En 2022 son budget était de près de 2,6 M€ avec des subventions publiques de 1 M€. Leglob-journal.fr avait largement évoqué dans ses colonnes le contrôle qu’était en train d’effectuer la chambre régionale des comptes Pays de la Loire. L’association Laval Virtual qui a développé une activité commerciale jusqu’en 2022 était ciblée pour les exercices 2017 et suivants. Chargée de promouvoir et faciliter l’accès aux Réalités virtuelles et augmentées Laval Virtual est principalement productrice du salon Laval Virtual Europe. Elle assure également l’animation et la gestion du site de Laval Virtual Center à l’entrée de la ville – Verbatim


Par la Chambre régionale des comptes Pays de la Loire


La belle lettre guillemet du Glob-journal

Un salon de référence mais des activités de services très déficitaires – Le salon a une réelle notoriété aux plans national et européen mais des salons concurrents s’implantant en Europe pourrait venir contraindre son rayonnement international [Laval Virtual développe aussi un salon en Chine, NDLR]. L’activité commerciale a eu quelques effets, surtout en fin de période, avec la vente d’espaces virtuels. Il reste que ces activités n’étaient pas explicitement prévues par les statuts et se sont avérées fragiles en l’absence d’un réel plan d’affaires. Elles ont aussi manqué de pilotage et de contrôle par la gouvernance de l’association, mais aussi par ses financeurs, même si des mesures ont été prises ultérieurement. Elles ont enfin contribué à dégrader la situation financière de l’association et ont fait l’objet d’une cession en 2022.

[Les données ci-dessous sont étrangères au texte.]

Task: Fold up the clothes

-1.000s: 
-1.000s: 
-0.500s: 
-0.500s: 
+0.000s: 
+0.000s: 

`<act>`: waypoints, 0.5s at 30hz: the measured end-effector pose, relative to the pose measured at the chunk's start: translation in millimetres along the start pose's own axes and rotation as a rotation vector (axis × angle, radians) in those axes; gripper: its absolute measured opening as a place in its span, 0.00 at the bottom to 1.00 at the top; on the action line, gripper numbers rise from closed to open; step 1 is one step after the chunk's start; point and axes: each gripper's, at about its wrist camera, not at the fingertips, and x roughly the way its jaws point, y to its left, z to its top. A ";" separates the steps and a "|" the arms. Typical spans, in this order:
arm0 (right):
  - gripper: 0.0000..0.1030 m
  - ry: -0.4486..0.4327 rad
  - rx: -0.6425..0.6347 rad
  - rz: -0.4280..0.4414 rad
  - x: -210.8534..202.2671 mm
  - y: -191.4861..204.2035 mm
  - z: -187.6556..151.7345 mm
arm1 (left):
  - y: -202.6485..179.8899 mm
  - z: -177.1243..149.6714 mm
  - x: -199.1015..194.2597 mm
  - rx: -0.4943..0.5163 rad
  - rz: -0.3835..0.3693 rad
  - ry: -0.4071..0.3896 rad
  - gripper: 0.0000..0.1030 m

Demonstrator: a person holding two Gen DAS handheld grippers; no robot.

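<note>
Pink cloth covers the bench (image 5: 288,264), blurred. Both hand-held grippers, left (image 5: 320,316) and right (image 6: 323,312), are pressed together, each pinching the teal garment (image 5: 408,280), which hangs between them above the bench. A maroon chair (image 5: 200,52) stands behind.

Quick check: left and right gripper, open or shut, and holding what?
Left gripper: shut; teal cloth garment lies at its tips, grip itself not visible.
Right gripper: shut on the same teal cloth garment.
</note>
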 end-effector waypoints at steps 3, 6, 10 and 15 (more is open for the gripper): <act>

Un Laval Virtual Center sans réel pilotage ni projet d’envergure – Le Laval Virtual Center a permis la réunion d’organismes de formation et de transfert de technologies mais n’a pas donné lieu à l’émergence d’un pilotage unifié et d’un projet stratégique. Or, les thématiques de l’association évoluent au niveau régional et au niveau national. Un positionnement du territoire lavallois est donc nécessaire. Le portage de celui-ci, par une entité plus large impliquant tous les acteurs de l’innovation et du développement économique, est donc préconisé par la chambre.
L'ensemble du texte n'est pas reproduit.